Search the records for the string "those". Copy each line where it occurs.

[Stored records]
BEGIN

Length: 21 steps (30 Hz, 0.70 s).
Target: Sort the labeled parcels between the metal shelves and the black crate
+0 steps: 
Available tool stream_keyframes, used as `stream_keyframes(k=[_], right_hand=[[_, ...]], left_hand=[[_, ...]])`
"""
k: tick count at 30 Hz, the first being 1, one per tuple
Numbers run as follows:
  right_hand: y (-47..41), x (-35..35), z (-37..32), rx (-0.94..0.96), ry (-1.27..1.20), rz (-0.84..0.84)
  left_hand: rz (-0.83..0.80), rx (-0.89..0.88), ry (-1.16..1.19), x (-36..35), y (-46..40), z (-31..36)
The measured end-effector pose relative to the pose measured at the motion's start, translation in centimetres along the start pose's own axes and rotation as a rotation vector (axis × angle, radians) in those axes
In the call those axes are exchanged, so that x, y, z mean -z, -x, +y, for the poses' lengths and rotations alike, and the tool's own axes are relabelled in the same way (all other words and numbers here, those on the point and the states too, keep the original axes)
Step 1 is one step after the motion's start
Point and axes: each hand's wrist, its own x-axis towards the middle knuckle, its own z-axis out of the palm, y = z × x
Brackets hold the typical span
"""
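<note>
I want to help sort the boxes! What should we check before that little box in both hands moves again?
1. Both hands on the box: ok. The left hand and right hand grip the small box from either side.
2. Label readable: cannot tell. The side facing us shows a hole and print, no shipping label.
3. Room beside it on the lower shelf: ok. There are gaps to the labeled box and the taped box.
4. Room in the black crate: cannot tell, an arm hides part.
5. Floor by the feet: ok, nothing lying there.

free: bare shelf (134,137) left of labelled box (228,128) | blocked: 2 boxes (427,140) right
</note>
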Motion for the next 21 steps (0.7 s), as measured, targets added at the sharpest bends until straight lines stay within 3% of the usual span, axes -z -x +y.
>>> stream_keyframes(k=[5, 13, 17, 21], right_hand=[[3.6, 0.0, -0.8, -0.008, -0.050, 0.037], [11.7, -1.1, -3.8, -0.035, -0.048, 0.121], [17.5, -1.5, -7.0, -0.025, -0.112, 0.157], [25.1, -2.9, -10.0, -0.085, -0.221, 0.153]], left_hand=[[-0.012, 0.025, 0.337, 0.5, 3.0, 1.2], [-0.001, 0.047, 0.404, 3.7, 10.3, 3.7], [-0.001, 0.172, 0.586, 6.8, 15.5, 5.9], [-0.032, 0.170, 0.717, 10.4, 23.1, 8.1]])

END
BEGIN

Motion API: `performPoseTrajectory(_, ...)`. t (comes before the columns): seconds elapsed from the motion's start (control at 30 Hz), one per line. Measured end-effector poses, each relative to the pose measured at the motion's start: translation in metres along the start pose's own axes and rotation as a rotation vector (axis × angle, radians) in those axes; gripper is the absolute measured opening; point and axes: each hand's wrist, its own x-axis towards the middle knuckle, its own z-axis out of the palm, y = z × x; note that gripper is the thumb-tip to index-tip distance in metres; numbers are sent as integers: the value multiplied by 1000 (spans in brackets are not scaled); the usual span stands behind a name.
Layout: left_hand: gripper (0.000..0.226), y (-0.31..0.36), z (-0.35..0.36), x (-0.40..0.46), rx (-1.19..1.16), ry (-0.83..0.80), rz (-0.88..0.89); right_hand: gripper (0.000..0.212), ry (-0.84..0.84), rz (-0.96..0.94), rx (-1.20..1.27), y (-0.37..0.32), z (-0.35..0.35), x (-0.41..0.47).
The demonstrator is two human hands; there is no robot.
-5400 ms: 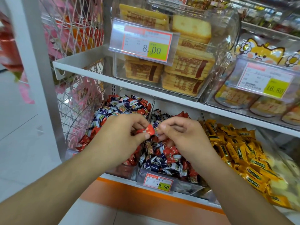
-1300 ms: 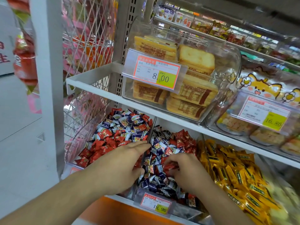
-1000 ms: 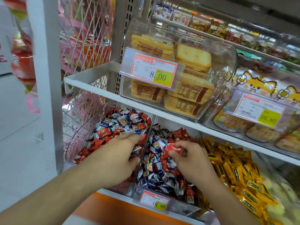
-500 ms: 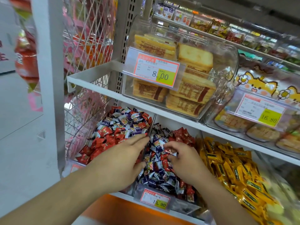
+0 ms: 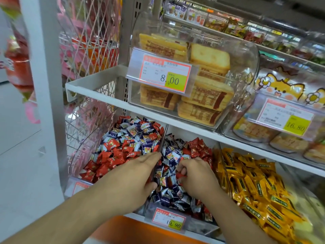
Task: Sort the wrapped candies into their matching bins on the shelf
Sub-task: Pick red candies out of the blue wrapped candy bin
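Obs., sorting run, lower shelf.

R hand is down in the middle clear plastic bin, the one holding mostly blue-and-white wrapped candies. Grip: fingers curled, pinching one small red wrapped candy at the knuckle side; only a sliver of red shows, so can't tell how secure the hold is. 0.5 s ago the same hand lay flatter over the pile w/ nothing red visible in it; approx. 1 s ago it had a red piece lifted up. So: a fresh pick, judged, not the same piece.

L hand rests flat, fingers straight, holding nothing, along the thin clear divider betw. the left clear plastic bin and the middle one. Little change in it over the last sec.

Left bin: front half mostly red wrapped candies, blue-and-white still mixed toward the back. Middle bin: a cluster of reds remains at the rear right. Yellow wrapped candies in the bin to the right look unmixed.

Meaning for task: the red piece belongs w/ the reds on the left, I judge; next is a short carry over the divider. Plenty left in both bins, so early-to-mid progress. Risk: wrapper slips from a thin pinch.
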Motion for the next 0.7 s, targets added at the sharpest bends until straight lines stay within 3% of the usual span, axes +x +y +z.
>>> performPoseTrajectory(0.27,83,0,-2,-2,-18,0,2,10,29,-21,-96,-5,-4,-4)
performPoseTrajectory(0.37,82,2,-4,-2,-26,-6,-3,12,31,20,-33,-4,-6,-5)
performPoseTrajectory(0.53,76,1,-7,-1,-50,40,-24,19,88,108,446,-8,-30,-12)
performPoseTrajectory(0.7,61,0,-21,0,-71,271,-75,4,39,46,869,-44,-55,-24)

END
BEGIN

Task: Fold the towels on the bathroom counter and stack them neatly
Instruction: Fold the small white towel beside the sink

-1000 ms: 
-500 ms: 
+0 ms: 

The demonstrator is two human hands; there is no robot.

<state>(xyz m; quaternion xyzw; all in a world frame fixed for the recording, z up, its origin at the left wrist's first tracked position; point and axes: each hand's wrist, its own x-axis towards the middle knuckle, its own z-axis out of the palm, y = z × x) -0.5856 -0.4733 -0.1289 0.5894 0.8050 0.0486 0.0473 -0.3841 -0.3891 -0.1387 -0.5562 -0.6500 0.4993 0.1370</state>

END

▶ **SOLUTION TO THIS TASK**
The measured end-effector pose relative to the pose measured at the motion's start, translation in centimetres along the start pose's own axes and rotation as a rotation vector (axis × angle, radians) in those axes
In the call those axes are exchanged, so that x, y, z mean -z, -x, +y, for the poses' lengths and rotations alike, and the tool's own axes are relabelled in the same way (all other words and numbers here, those on the point and the states too, keep the original axes)
Motion API: `performPoseTrajectory(_, ...)`. t (comes before the columns): seconds elapsed from the motion's start (control at 30 Hz), one per line. Measured end-effector poses, each relative to the pose measured at the motion's start: translation in metres along the start pose's own axes and rotation as a rotation vector (axis × angle, radians) in those axes; gripper is the absolute measured opening; point and axes: each hand's wrist, its own x-axis towards the middle knuckle, its own z-axis out of the palm, y = z × x; note that gripper is the thumb-tip to index-tip distance in metres; numbers are sent as integers: the value multiplied by 1000 (spans in brackets are not scaled); the usual span stands behind a name.

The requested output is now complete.